Developmental basis of mushroom body expansion in Heliconius butterflies

Supervisors: Dr Stephen Montgomery

Project summary:

Mushroom bodies (MBs) are the most enigmatic structures in the insect brain. They have ‘higher order’ functions, integrating sensory information and storing memories of past experience. MBs share a conserved ground plan, but their size and structure varies extensively across species. MB volume in Heliconius butterflies are among the highest across insects, 3-4 times larger than typical for Lepidoptera, including their most closely related genera in the wider tribe of Heliconiini. This provides a novel system for investigating the developmental mechanisms that control neural proliferation and brain component size. However, nothing is known about the developmental changes that have produced such a dramatic expansion. 


What the student will be doing:

The project will involve core laboratory, microscopy and neuroanatomical techniques, insect rearing and experimental manipulation.

You will construct the first time course of Heliconius brain development, from late larvae through pupation to adulthood. Using immunocytochemistry and confocal imaging you will determine key properties of MB growth trajectories, providing a template for developing hypotheses of when and how MB development in Heliconius diverged from related genera.

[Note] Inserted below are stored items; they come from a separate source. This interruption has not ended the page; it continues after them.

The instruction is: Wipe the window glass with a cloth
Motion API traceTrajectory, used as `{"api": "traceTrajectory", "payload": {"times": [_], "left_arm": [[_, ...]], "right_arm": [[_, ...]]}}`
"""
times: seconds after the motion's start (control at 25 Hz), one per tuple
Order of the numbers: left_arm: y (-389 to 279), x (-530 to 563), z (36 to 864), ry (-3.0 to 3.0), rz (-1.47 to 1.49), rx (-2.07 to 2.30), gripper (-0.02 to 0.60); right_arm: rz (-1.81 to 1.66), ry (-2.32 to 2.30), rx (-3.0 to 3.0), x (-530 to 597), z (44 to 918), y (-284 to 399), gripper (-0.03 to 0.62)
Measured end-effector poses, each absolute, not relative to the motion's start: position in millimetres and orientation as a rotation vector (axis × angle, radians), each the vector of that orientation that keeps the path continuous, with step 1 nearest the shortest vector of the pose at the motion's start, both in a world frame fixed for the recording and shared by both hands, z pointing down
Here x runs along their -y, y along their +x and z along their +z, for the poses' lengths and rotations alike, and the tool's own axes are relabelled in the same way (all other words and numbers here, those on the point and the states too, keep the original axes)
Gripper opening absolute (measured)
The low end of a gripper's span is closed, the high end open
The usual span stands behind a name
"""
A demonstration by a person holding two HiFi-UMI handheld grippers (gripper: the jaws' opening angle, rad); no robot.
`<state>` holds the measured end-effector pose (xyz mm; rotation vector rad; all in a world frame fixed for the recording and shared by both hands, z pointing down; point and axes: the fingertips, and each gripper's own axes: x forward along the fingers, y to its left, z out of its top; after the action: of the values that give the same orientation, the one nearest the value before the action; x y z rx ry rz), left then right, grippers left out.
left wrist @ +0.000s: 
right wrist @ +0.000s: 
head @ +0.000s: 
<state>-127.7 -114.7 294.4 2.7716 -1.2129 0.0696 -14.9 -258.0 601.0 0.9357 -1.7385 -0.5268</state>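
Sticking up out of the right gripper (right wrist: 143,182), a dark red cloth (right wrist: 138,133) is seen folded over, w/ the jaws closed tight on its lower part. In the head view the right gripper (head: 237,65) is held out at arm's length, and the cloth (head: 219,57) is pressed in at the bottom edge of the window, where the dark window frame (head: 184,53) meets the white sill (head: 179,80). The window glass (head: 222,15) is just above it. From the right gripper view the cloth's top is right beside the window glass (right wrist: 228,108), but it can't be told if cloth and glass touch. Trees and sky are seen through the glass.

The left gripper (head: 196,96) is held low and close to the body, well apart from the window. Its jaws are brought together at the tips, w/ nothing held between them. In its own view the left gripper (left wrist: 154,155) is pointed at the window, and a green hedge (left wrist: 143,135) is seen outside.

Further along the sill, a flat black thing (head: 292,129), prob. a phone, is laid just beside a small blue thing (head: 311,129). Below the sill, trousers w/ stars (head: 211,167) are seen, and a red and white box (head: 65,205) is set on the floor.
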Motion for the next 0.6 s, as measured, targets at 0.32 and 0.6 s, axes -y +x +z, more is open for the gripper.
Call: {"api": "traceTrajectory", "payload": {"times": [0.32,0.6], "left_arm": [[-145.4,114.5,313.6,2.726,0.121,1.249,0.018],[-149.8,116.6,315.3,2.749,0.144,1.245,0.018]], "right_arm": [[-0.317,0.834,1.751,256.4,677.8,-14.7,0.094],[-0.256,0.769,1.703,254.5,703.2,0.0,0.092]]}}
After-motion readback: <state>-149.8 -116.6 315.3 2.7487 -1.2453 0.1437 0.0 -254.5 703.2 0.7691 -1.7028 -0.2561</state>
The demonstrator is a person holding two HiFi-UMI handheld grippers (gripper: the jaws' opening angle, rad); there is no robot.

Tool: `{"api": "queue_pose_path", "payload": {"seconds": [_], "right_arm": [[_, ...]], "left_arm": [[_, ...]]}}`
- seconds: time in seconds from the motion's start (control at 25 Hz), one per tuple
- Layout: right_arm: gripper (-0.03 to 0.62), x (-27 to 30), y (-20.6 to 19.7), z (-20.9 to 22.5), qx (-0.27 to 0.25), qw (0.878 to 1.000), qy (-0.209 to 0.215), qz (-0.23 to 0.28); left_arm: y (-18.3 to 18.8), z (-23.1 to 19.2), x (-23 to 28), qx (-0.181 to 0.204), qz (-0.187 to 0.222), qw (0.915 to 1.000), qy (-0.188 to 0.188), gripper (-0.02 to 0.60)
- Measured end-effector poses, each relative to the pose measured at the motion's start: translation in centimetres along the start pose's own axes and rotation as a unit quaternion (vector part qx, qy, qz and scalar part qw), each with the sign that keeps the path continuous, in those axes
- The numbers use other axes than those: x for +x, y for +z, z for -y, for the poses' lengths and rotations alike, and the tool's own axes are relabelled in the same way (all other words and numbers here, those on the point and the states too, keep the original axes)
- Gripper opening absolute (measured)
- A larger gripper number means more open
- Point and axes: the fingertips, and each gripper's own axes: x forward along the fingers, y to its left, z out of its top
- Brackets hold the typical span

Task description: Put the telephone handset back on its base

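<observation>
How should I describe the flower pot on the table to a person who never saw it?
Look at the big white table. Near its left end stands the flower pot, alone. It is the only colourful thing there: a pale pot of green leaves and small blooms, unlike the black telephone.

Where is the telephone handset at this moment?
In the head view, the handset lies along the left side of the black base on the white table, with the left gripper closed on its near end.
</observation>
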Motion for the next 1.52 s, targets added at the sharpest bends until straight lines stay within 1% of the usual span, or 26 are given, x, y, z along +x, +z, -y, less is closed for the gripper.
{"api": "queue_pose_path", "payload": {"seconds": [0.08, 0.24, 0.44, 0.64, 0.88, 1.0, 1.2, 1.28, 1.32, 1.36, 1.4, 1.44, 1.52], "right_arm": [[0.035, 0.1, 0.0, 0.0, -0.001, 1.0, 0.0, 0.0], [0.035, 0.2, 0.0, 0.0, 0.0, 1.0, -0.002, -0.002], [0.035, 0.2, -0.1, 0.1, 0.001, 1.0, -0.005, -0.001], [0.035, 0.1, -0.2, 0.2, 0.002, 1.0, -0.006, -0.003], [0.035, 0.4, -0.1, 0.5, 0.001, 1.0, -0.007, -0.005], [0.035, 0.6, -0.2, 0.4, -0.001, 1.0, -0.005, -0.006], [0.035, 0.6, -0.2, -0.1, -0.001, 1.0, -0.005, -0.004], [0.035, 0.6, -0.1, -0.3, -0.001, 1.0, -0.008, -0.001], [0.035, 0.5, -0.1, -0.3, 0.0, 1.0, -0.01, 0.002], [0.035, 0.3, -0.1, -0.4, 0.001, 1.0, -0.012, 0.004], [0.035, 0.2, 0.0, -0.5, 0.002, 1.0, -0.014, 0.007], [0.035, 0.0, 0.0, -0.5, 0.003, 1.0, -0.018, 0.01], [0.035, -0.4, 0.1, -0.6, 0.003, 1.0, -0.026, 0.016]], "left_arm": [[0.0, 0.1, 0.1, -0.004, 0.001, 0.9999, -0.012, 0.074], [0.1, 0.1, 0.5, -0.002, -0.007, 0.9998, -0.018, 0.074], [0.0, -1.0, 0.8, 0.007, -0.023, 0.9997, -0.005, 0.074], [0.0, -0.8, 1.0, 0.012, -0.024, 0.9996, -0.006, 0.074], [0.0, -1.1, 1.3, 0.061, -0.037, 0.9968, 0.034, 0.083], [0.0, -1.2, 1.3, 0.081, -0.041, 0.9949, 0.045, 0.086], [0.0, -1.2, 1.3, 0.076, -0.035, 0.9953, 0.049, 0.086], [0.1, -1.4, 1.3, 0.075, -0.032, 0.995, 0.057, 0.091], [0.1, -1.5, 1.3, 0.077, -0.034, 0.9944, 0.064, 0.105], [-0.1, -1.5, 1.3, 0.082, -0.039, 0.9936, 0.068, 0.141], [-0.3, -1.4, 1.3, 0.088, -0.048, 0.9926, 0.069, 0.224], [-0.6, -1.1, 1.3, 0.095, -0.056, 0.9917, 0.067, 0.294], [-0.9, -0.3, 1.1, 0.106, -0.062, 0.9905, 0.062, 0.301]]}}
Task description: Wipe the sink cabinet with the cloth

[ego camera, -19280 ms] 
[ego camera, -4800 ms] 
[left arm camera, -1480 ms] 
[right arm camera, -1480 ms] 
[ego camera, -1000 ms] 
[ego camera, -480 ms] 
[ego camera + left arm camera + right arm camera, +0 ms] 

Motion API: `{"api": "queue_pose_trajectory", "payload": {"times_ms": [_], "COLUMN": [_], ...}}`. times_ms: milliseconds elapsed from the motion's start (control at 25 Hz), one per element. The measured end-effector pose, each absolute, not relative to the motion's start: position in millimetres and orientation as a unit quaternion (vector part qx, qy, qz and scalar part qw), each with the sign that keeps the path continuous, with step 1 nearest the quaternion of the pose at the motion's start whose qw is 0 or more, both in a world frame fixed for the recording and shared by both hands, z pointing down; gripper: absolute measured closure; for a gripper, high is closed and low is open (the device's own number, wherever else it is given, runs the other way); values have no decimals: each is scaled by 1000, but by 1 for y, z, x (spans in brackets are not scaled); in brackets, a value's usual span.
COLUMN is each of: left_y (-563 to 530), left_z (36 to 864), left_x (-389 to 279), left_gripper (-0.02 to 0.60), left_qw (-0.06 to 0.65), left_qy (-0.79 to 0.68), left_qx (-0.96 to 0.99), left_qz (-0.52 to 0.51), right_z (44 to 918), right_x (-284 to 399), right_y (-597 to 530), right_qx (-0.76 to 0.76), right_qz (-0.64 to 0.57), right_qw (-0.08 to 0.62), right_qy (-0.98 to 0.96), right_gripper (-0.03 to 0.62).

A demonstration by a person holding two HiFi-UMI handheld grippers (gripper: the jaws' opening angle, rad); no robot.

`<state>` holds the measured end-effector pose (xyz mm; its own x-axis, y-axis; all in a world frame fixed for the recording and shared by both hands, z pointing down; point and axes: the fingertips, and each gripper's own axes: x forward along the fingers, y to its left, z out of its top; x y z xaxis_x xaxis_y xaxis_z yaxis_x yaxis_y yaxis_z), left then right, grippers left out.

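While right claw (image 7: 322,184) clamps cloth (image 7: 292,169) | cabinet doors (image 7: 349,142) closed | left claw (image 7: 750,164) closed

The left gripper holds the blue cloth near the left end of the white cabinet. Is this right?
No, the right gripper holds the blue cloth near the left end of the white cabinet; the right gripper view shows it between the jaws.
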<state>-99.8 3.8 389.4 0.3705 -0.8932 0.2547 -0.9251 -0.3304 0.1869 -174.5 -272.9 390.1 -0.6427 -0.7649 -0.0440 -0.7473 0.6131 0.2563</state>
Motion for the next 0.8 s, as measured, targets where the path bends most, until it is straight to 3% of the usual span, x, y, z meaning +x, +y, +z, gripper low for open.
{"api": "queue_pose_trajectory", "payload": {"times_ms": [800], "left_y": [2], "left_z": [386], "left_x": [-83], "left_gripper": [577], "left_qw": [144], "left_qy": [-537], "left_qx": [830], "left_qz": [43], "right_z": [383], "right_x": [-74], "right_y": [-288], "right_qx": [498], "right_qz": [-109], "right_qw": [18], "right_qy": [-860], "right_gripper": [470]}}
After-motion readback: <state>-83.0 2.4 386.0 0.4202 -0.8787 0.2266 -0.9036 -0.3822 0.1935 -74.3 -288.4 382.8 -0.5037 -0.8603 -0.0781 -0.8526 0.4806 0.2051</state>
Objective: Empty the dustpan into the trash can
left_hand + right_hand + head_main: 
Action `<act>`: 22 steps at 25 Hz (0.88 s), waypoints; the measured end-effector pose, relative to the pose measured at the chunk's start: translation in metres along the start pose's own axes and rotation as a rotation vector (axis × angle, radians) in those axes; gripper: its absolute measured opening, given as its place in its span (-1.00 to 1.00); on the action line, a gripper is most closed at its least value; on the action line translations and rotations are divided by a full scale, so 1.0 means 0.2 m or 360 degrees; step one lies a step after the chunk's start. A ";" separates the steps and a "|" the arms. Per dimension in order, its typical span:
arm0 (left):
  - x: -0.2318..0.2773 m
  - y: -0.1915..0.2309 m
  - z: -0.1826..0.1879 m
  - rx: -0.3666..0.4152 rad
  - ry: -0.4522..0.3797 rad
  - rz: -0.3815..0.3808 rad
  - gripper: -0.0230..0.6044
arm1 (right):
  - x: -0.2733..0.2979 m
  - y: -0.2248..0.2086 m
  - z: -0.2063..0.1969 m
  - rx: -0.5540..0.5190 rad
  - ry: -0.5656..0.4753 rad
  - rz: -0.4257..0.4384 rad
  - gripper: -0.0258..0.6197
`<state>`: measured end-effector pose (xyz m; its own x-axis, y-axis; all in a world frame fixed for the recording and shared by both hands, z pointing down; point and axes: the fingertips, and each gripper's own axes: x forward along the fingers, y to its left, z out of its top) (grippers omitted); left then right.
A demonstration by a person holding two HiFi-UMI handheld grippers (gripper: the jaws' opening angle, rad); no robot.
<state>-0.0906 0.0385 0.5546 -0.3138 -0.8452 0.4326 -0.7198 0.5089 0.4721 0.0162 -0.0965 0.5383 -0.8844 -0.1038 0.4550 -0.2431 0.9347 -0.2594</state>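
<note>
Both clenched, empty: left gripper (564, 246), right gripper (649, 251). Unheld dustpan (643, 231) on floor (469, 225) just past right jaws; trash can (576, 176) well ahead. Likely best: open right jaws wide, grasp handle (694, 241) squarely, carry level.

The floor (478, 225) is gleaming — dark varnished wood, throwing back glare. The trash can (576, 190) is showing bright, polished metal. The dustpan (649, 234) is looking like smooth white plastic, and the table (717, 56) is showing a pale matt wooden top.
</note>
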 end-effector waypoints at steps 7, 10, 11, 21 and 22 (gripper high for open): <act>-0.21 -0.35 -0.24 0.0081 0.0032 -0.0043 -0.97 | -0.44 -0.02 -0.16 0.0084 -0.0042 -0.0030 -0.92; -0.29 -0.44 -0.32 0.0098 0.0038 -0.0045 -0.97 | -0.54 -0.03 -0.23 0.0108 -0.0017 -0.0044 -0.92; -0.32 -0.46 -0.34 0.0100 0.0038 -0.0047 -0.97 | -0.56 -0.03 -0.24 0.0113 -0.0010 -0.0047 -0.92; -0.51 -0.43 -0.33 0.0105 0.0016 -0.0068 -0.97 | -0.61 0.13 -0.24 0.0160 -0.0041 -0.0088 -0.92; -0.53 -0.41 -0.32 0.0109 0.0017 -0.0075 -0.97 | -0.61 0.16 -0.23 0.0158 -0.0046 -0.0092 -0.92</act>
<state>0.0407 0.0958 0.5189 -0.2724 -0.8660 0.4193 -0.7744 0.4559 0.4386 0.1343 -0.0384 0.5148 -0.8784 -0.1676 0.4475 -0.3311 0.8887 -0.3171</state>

By adopting an evo-devo approach you will then conduct a series of comparative studies across Heliconiini to assess how increases in neuron number are produced, considering four potential mechanisms: i) an increase in the number of neural progenitor cells, ii) accelerated cell-cycle rates during neurogenesis, iii) an extension in the overall duration of neurogenesis including the possibility of adult neurogenesis, iv) reduced or delayed patterns of apoptosis among neural progenitor cells.

Finally, once key periods of developmental divergence have been identified between Heliconius and related genera, you will perform a second series of analyses to identify divergent patterns of gene regulation and expression as part of a project that aims to identify the genetic basis of MB expansion. 

Some field/insectary work in Panama may be necessary/desirable



Montgomery SH, Merrill RM, Ott SR. Brain composition in Heliconius butterflies, posteclosion growth and experience‐dependent neuropil plasticity. Journal of Comparative Neurology. 2016 Jun 15;524(9):1747-69.

Farris SM, Sinakevitch I. Development and evolution of the insect mushroom bodies: towards the understanding of conserved developmental mechanisms in a higher brain center. Arthropod structure & development. 2003 Aug 31;32(1):79-101. 


The studentship is funded by the European Research Council for 3.5 years. A student stipend of £14,553 per annum, and tuition fees will be offered to a successful candidate. EU/UK candidates only are eligible to apply. The closing deadline is 29 April 2018.